Copy each line of the records that includes "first".

_ _ _ _ _ _ _

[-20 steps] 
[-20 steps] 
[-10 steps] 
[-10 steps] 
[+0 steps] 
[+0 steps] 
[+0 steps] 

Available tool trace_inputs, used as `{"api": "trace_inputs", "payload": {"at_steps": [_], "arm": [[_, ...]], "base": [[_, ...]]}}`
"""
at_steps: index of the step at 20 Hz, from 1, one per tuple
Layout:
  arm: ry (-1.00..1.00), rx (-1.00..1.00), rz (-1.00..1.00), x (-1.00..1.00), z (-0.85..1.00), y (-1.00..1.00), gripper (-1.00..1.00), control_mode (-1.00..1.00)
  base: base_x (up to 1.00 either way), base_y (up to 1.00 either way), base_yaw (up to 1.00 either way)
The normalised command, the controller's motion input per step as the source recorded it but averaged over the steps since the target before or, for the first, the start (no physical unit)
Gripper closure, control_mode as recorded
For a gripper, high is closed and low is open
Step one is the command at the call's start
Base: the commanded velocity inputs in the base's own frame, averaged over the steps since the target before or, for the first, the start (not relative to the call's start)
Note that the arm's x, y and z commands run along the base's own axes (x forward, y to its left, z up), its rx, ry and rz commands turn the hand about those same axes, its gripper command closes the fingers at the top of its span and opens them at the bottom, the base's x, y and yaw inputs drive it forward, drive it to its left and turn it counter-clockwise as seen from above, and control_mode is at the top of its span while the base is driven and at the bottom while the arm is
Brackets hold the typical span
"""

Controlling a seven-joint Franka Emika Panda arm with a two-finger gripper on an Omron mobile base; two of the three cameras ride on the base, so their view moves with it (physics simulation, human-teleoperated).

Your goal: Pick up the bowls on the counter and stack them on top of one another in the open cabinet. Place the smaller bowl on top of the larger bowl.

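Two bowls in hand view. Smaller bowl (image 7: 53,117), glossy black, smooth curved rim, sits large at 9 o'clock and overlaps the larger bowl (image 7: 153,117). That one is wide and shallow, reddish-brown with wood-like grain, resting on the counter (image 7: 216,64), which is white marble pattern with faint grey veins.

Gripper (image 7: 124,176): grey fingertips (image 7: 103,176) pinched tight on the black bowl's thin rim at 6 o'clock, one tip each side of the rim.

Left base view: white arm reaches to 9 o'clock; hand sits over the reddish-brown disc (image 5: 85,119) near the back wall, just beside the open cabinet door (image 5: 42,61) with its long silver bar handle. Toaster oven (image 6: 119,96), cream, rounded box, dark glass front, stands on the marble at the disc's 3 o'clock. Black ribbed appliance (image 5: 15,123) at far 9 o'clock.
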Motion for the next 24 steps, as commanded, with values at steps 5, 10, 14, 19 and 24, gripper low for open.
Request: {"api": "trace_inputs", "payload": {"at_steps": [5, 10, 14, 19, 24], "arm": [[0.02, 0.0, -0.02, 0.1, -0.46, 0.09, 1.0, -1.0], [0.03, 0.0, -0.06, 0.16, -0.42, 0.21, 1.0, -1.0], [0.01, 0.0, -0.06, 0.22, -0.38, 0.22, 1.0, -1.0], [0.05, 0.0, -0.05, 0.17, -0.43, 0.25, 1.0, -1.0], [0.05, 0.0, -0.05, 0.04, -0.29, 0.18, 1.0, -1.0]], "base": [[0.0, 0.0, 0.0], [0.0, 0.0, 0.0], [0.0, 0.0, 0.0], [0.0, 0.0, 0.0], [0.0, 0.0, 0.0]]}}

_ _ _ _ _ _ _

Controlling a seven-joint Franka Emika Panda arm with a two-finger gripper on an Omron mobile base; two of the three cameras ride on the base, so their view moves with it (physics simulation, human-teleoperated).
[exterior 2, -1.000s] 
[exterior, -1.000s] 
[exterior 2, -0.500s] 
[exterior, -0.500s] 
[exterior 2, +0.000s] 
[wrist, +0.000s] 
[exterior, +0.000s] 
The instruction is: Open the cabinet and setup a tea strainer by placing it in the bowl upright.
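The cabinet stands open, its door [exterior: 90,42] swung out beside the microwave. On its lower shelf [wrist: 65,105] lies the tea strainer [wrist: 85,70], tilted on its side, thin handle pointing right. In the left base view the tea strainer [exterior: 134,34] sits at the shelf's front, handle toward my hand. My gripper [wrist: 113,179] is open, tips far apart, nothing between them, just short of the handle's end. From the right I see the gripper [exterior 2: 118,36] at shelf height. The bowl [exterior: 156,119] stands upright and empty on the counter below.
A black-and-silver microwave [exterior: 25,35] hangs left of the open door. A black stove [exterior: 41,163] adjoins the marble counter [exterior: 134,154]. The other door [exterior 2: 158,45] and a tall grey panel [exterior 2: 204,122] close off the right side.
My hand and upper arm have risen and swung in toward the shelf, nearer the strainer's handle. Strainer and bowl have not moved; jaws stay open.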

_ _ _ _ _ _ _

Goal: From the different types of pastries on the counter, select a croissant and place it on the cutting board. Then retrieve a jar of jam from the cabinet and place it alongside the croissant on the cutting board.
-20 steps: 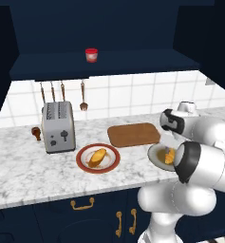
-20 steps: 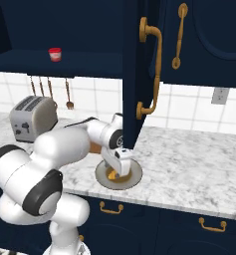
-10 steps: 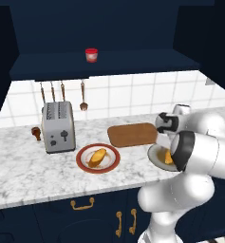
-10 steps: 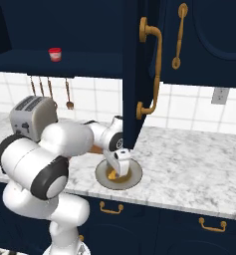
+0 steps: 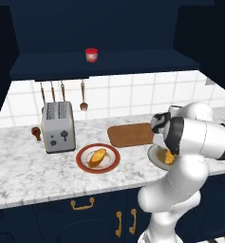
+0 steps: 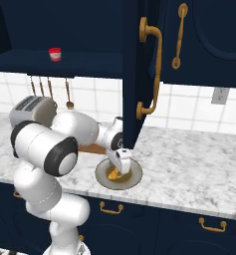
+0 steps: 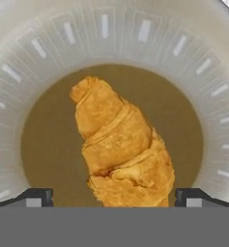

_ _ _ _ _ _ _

Solution for this problem ->
The normalised command, the controller's motion input per step as the source recorded it but averaged over the steps since the target before or, for the first, the start (no physical unit)
Base: the commanded velocity inputs in the base's own frame, averaged over the steps since the target before or, for the first, the start (not relative to the call's start)

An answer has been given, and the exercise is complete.